Microservices are a design pattern that’s become popular in recent years. The aim of microservices is to provide small, independent modules that interact with one another. This is different to a large monolithic application. Such an approach makes the individual services easier to develop and test as they are smaller. Because they’re independent, you can develop them individually. This removes the need to use and build all the dependencies for the entire application.

Microservices also allow you to scale your application better. In a monolithic application, you must scale the entire application when under heavy load. This includes parts of the application that receive low traffic. In microservices, you scale only the services that are busy.

Finally, microservices make building and deploying your applications easier. Deploying very large applications is complex and prone to errors. In large applications, you must coordinate with every development team to ensure the application is ready to deploy. Breaking a monolithic application up into smaller services makes deploying each service easier.

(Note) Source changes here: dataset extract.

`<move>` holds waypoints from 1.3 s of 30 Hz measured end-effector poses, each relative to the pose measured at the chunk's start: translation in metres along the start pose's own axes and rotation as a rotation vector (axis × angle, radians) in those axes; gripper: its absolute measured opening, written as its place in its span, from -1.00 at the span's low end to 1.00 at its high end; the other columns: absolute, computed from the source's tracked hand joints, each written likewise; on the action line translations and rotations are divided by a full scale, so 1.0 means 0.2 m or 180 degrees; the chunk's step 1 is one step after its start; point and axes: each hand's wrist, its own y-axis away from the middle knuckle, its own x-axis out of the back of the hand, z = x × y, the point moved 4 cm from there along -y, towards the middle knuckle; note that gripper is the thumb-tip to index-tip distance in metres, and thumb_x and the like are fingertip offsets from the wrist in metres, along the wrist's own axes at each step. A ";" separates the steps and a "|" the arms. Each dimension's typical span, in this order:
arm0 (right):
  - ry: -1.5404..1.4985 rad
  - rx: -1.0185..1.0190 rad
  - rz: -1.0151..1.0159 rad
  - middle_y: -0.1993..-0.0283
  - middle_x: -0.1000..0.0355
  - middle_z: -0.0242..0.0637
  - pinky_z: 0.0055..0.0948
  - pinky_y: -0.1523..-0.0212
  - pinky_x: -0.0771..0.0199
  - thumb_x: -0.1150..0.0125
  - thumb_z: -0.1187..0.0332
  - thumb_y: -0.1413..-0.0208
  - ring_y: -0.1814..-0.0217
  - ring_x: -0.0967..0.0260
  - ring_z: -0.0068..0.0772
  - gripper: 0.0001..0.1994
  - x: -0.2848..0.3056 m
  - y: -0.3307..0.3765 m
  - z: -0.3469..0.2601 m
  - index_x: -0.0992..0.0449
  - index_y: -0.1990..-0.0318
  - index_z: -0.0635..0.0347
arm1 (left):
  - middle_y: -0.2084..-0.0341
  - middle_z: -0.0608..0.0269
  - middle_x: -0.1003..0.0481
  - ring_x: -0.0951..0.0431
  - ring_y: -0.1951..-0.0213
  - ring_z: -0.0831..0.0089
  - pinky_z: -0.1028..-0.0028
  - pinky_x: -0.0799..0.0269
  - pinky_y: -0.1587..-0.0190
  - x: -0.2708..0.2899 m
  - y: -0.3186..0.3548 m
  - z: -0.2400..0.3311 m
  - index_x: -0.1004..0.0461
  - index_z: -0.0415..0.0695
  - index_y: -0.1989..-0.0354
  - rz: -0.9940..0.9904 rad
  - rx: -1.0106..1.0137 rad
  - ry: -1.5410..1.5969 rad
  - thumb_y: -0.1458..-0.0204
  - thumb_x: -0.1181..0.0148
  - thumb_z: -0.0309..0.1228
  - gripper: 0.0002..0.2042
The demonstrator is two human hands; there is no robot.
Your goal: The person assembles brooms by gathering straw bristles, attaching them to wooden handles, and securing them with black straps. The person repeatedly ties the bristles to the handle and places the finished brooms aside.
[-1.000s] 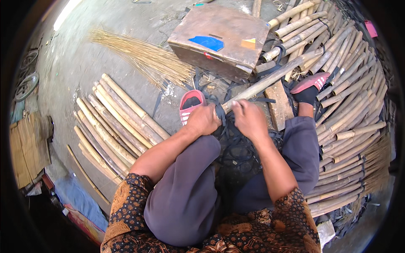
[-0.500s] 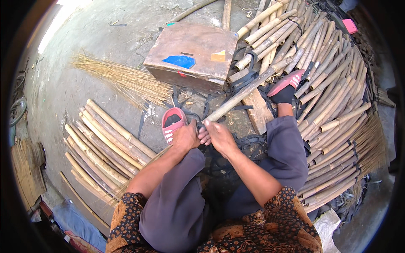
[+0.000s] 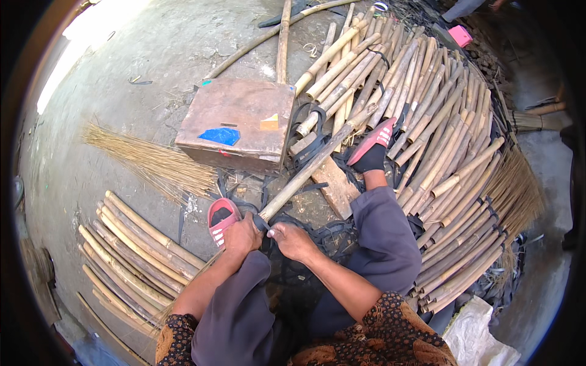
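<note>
A bamboo pole [image 3: 323, 155] slants from between my feet up to the right. My left hand [image 3: 243, 235] is closed around its near end, beside my left foot in a pink sandal [image 3: 222, 217]. Thin brown bristles [image 3: 163, 312] show along my left forearm, in line with the pole. A black strip [image 3: 261, 223] wraps the pole's end at my left fingers. Just right of it, my right hand [image 3: 294, 241] is closed, its thumb pressed on the strip's stretched end. My right foot in a pink sandal [image 3: 375, 141] stands beside the pole's far part.
A wooden box [image 3: 235, 119] with blue and yellow patches stands ahead. Loose bristles [image 3: 146, 155] lie left of it. Several bamboo-handled pieces [image 3: 137, 253] lie at the left; a big pile of bamboo poles [image 3: 448, 140] fills the right. A wooden block [image 3: 334, 186] and black strips [image 3: 329, 235] lie between my feet.
My right hand has turned and closed, and it now pulls the black strip out to the right of my left hand. The whole view has shifted, so the surroundings appear further left.
</note>
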 end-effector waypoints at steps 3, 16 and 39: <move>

Each microservice should be a fully contained application. Each service has its own database, its own cache and, if necessary, its own front end. The only shared part should be the public API to allow other services to interact with that microservice. Typically, they provide an HTTP REST API, although you can use other techniques such as protobuf or remote procedural calls (RPC). Since each microservice interacts with other services only via a public API, each can use different technology stacks. For instance, you could use PostgreSQL for one service that required it, but use MySQL for the main user service. You can even mix languages. This allows different teams to use the languages they prefer.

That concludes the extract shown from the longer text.